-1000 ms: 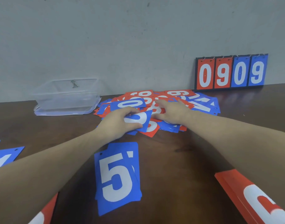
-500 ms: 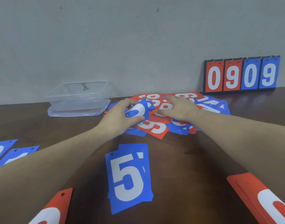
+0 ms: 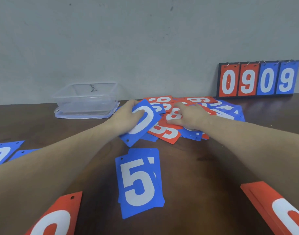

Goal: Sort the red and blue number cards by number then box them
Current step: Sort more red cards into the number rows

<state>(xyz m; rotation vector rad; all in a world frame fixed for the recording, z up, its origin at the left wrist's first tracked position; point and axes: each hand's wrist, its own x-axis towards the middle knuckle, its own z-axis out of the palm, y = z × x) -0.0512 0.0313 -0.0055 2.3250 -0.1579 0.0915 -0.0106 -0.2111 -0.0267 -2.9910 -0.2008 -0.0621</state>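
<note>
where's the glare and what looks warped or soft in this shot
Head view: sheen on the dark table below the scoreboard; wide-angle stretch enlarges the near red cards and forearms; the blue 0 card in the left hand looks slightly soft.

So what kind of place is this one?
Probably a plain indoor workspace: a dark wooden table against a bare grey wall, with a flip scoreboard leaning there. Nothing marks it as home or office.
</note>
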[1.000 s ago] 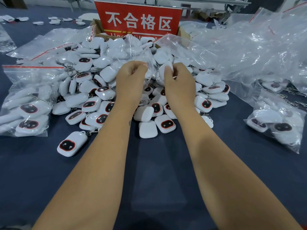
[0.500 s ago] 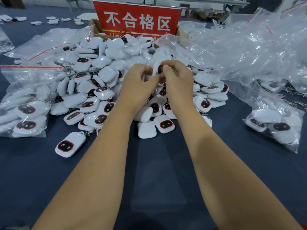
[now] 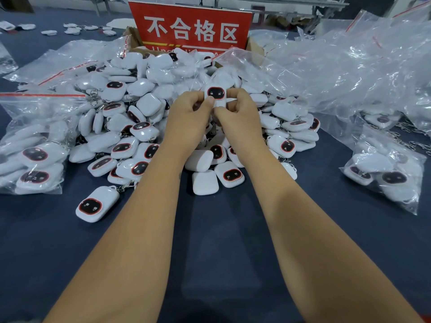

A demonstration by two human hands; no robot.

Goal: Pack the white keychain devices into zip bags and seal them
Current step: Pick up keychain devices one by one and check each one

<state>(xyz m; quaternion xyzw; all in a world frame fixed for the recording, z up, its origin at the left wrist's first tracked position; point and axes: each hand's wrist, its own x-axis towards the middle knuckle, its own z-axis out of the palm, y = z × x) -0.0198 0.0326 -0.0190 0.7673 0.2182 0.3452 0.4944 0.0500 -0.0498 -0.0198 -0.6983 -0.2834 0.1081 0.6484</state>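
White keychain device (image 3: pixel 216 96) pinched between left hand (image 3: pixel 189 115) and right hand (image 3: pixel 240 113), red sign (image 3: pixel 191 29) reading 不合格区

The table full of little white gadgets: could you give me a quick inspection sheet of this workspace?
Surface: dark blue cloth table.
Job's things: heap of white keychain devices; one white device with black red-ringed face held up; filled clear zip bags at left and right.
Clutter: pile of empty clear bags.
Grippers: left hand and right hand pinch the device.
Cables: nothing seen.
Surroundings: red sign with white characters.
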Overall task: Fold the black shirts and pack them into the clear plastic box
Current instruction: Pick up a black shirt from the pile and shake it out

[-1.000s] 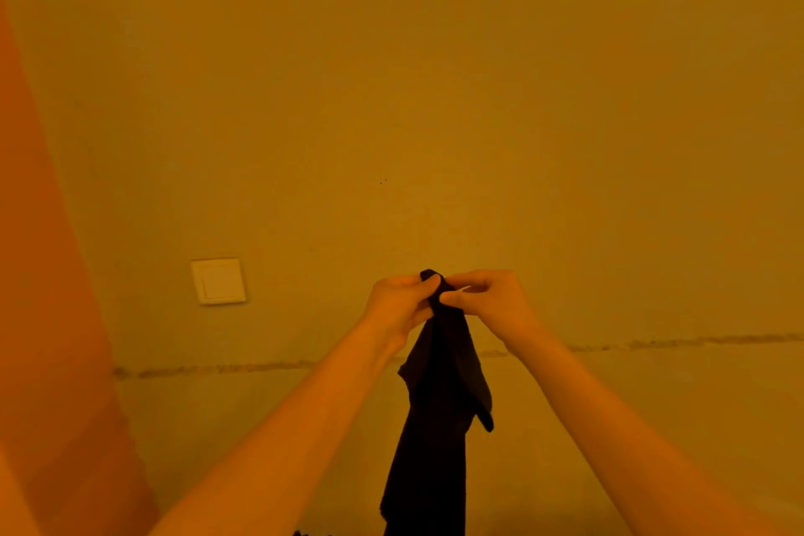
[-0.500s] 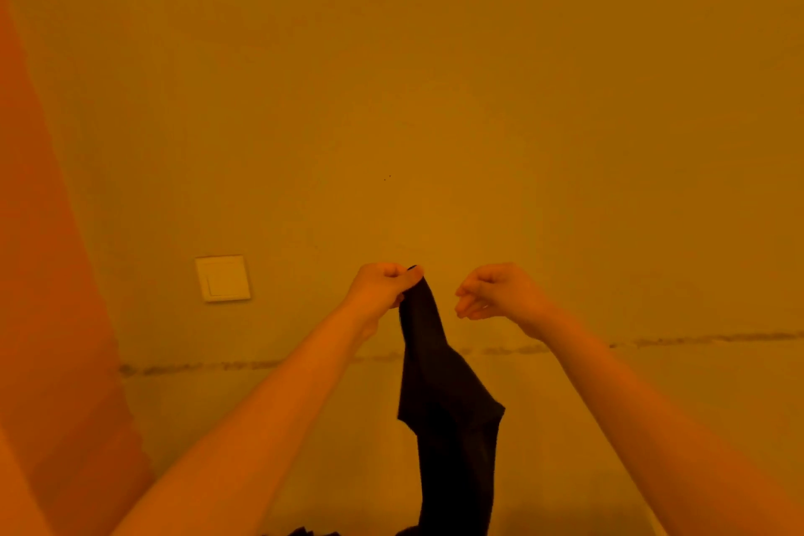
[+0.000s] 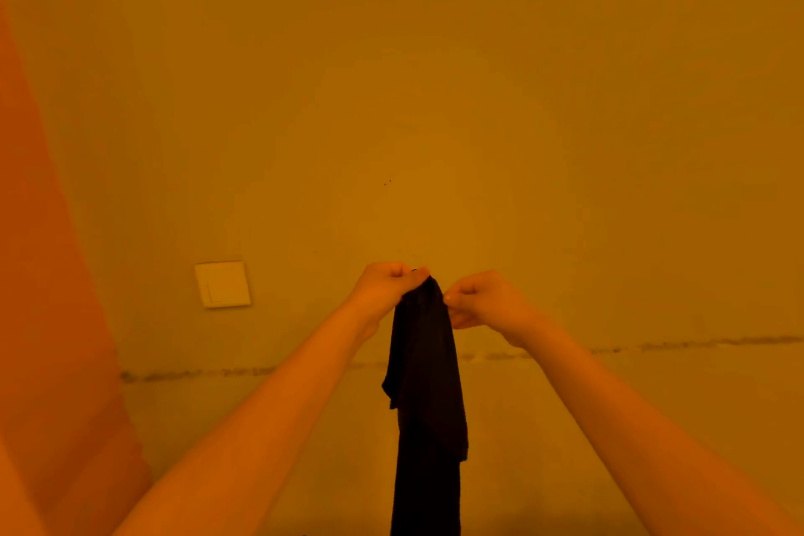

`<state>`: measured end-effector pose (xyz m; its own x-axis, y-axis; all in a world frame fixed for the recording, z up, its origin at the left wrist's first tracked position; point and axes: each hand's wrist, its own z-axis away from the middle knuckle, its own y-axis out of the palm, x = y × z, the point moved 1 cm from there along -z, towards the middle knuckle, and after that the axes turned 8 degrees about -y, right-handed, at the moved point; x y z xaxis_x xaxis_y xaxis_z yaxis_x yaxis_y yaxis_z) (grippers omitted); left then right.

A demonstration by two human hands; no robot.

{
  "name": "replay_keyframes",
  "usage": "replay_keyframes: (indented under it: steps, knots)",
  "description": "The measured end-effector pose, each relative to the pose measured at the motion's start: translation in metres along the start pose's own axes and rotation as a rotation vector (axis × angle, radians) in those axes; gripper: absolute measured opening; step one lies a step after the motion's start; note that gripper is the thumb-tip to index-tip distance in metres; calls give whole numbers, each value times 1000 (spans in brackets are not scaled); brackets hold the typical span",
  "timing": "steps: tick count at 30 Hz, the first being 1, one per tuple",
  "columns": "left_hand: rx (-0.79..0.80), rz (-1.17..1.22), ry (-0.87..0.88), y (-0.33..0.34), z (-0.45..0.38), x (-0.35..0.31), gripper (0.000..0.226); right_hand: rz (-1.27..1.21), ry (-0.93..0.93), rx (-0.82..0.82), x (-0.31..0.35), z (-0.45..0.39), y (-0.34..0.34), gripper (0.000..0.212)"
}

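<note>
From the head view we see one black shirt (image 3: 428,383) hanging straight down in front of a yellow-lit wall (image 3: 478,100), its lower end running out of the frame at 6 o'clock. Our left hand (image 3: 385,289) grips the shirt's top edge with curled fingers, at about 10 o'clock from the cloth's middle. Our right hand (image 3: 485,302) sits just beside it at 2 o'clock, fingers curled tight against the fabric's right edge; whether it pinches the cloth we cannot tell. A wall switch (image 3: 222,284) sits at 9 o'clock of the hands.
</note>
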<state>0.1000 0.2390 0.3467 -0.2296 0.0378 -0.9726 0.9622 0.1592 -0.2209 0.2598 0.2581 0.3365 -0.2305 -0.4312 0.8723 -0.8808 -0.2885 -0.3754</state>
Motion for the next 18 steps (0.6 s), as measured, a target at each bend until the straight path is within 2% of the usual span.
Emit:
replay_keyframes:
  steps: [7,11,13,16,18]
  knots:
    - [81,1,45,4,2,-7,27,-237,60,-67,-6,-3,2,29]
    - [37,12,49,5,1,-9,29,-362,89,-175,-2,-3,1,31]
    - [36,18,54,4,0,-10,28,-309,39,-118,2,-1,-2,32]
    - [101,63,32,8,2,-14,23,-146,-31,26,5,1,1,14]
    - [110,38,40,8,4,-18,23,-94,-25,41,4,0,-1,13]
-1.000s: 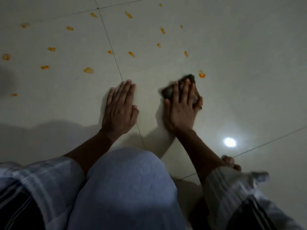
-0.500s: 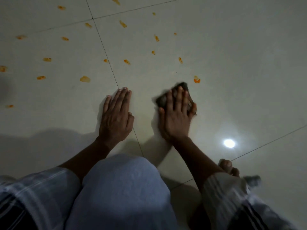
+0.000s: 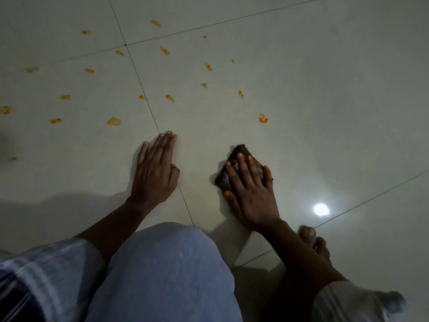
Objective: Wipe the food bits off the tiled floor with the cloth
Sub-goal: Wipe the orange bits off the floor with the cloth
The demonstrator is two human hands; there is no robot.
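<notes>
A small dark cloth [image 3: 241, 151] lies on the pale tiled floor [image 3: 325, 89]. My right hand [image 3: 251, 191] presses flat on it with straight, spread fingers. My left hand [image 3: 156, 170] rests flat on the floor to its left, across a grout line. Several orange food bits are scattered farther out. The closest orange bit [image 3: 263, 118] lies a little beyond the cloth. A pale yellowish bit [image 3: 114, 121] lies beyond and left of my left hand.
My knee in light blue cloth [image 3: 167, 270] fills the lower middle. My bare toes [image 3: 312, 240] show by my right forearm. A bright light reflection [image 3: 321, 209] shines on the tile at the right. Grout lines cross the floor.
My right hand has drawn the cloth back toward me, so the gap to the closest orange bit has grown. My left hand stays flat on the floor.
</notes>
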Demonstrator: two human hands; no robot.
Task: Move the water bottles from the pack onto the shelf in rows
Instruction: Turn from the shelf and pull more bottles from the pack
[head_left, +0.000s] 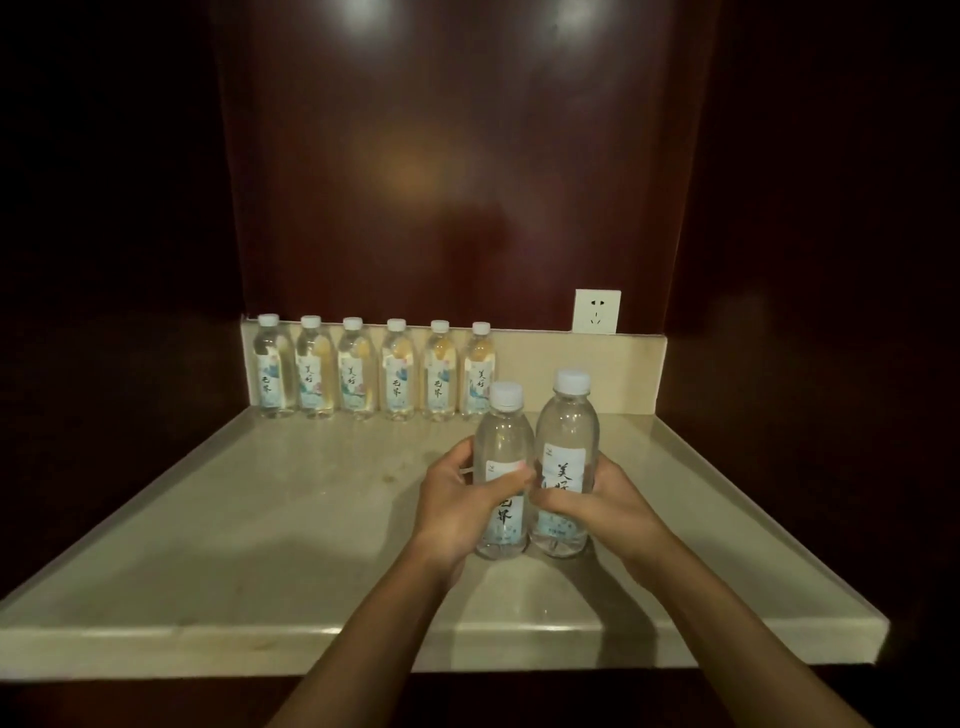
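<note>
Dim warm light falls from above, glaring in soft spots on the glossy panel (467, 156) beyond the hands (457, 499), whose shadows darken the shelf (260, 519) below them, while wide-angle edges sink into bowed blackness.

Shelf (311, 519): pale stone-like slab, smooth, semi-gloss, faint mottling, raised lip at edges. Back panel (457, 156) above shelf: dark red-brown wood-look veneer, glossy, lamp reflections on it. Upstand strip (571, 364) at rear of shelf: same pale stone look, matt. Socket plate (597, 311) above upstand: white plastic, smooth. Six bottles (374, 369) at rear of shelf: clear plastic, shiny, white plastic caps, printed wrap labels. Two front bottles (566, 441) on shelf: clear glossy plastic, ribbed white caps, white labels with black script.
</note>
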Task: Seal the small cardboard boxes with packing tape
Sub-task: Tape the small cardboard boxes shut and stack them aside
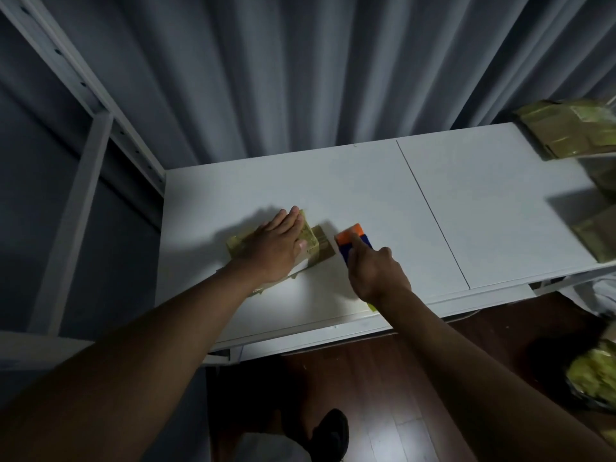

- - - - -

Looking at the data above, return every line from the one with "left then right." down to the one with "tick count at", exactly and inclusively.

◆ Written answer
`<state>`: measured end-effector pose (xyz m; its own x-axis, y-axis; all in a world frame fixed for the recording, z up, its origin at the left wrist's first tracked position; point and axes: each hand's wrist, its own z-axis away from the middle knuckle, its own y-axis out of the palm, x = y × z, the point moved 1 cm from there along -z, towards the middle knuckle, and after that the axes turned 8 degrees about -y, right-handed, at the moved point; x y z xaxis_x xaxis_y xaxis_z yaxis_x yaxis_y yaxis_z) (grippers omitted); left then right.

A demonstration by two human hands; no robot.

{
  "name": "replay_keyframes",
  "usage": "replay_keyframes: (indented under it: steps, knots)",
  "description": "The measured end-effector pose, each relative to the pose measured at the motion's start: translation in metres along the start pose's own axes and rotation as a rotation vector (axis × angle, radians) in those axes; gripper: absolute measured opening; step one lies a step after the motion's start; note that gripper is the thumb-tip to index-tip distance in metres; calls give whole numbers, each value times 1000 (spans in brackets are not scaled); brackets hold the typical span",
  "timing": "steps: tick count at 30 Hz, the first being 1, one per tuple",

There is no more to this answer.